■ Task details
List each line of the data that holds the word "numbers".

■ Raw data
# # # # # # #

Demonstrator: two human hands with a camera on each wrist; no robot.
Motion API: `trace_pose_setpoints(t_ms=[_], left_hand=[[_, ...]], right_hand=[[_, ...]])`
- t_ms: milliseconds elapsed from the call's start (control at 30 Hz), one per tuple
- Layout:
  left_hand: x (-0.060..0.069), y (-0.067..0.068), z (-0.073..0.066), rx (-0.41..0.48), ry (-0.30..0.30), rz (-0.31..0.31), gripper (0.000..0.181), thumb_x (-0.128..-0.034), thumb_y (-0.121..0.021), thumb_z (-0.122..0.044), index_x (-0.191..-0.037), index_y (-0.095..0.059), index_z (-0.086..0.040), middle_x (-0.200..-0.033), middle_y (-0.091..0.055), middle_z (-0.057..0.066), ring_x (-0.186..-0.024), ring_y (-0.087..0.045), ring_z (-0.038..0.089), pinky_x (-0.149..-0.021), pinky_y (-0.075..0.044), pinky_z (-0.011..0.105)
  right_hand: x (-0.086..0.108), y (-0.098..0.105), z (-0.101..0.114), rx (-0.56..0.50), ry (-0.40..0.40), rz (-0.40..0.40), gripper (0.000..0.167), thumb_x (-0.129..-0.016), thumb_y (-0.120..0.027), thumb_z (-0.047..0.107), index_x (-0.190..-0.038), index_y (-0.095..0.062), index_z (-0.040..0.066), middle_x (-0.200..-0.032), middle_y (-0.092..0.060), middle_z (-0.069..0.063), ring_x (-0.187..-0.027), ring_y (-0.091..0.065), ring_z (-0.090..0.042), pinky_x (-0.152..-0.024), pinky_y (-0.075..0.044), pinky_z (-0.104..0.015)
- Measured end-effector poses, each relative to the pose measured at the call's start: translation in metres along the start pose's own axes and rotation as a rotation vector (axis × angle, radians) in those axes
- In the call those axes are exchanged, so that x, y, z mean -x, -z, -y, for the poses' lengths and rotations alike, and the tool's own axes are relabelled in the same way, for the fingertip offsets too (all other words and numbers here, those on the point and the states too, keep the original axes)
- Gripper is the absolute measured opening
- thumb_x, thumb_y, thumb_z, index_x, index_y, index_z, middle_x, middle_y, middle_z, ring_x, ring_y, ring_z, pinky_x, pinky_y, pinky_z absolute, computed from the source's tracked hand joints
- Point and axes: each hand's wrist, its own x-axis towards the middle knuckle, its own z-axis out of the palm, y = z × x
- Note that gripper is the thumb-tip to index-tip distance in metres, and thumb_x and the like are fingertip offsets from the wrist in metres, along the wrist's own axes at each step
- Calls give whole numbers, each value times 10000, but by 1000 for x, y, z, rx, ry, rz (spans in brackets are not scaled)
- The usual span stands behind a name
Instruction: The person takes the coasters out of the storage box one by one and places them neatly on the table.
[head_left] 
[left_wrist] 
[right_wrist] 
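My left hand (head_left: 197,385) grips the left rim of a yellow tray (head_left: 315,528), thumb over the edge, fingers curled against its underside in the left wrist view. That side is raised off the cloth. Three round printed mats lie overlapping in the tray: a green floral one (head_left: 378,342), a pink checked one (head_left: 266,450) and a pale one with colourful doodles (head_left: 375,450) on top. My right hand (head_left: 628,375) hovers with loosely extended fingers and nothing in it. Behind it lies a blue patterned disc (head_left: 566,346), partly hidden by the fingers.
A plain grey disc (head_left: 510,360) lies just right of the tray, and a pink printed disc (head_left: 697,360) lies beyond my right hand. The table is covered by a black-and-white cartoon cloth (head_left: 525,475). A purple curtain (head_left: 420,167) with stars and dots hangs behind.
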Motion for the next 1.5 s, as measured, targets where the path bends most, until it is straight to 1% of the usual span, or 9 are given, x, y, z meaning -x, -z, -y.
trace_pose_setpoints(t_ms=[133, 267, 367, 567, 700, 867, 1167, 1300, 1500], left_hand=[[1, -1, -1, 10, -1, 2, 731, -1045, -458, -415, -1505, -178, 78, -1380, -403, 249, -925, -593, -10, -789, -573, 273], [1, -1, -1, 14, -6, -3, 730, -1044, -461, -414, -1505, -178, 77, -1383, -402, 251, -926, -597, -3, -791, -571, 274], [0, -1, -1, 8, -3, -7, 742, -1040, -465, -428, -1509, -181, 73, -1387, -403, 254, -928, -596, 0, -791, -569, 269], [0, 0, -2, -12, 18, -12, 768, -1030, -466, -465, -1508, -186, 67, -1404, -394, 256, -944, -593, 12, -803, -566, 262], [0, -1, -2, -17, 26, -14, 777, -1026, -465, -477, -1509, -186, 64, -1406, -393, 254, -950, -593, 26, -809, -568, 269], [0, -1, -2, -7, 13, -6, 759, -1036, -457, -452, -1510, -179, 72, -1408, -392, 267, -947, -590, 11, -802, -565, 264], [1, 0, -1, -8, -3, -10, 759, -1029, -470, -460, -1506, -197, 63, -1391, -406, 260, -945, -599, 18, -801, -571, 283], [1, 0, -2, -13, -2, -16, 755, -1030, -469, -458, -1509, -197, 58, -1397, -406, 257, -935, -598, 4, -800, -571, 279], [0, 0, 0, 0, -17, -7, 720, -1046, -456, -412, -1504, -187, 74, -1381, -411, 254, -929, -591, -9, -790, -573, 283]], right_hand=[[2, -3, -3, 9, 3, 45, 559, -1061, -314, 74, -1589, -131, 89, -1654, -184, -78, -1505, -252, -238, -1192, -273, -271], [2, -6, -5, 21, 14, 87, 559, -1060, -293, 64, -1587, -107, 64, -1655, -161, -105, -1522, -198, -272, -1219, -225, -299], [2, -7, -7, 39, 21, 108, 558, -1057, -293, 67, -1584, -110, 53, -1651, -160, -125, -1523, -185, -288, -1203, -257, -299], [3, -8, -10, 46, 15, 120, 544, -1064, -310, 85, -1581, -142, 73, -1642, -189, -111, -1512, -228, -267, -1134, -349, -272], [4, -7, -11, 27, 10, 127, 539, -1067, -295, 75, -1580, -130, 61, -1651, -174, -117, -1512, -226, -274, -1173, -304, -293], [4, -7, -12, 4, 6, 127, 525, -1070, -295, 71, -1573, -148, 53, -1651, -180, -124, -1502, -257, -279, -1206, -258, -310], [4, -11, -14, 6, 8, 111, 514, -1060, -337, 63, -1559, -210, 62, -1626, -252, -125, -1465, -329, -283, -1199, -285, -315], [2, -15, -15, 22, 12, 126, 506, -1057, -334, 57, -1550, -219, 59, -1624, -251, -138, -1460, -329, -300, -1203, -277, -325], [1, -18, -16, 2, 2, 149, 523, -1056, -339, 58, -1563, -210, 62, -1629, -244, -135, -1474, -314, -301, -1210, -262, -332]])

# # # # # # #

■ Exercise answer
- In the call those axes are exchanged, so that x, y, z mean -x, -z, -y, for the poses' lengths and rotations alike, and the tool's own axes are relabelled in the same way, for the fingertip offsets too (all other words and numbers here, those on the point and the states too, keep the original axes)
- Calls give whole numbers, each value times 10000, but by 1000 for x, y, z, rx, ry, rz (spans in brackets are not scaled)

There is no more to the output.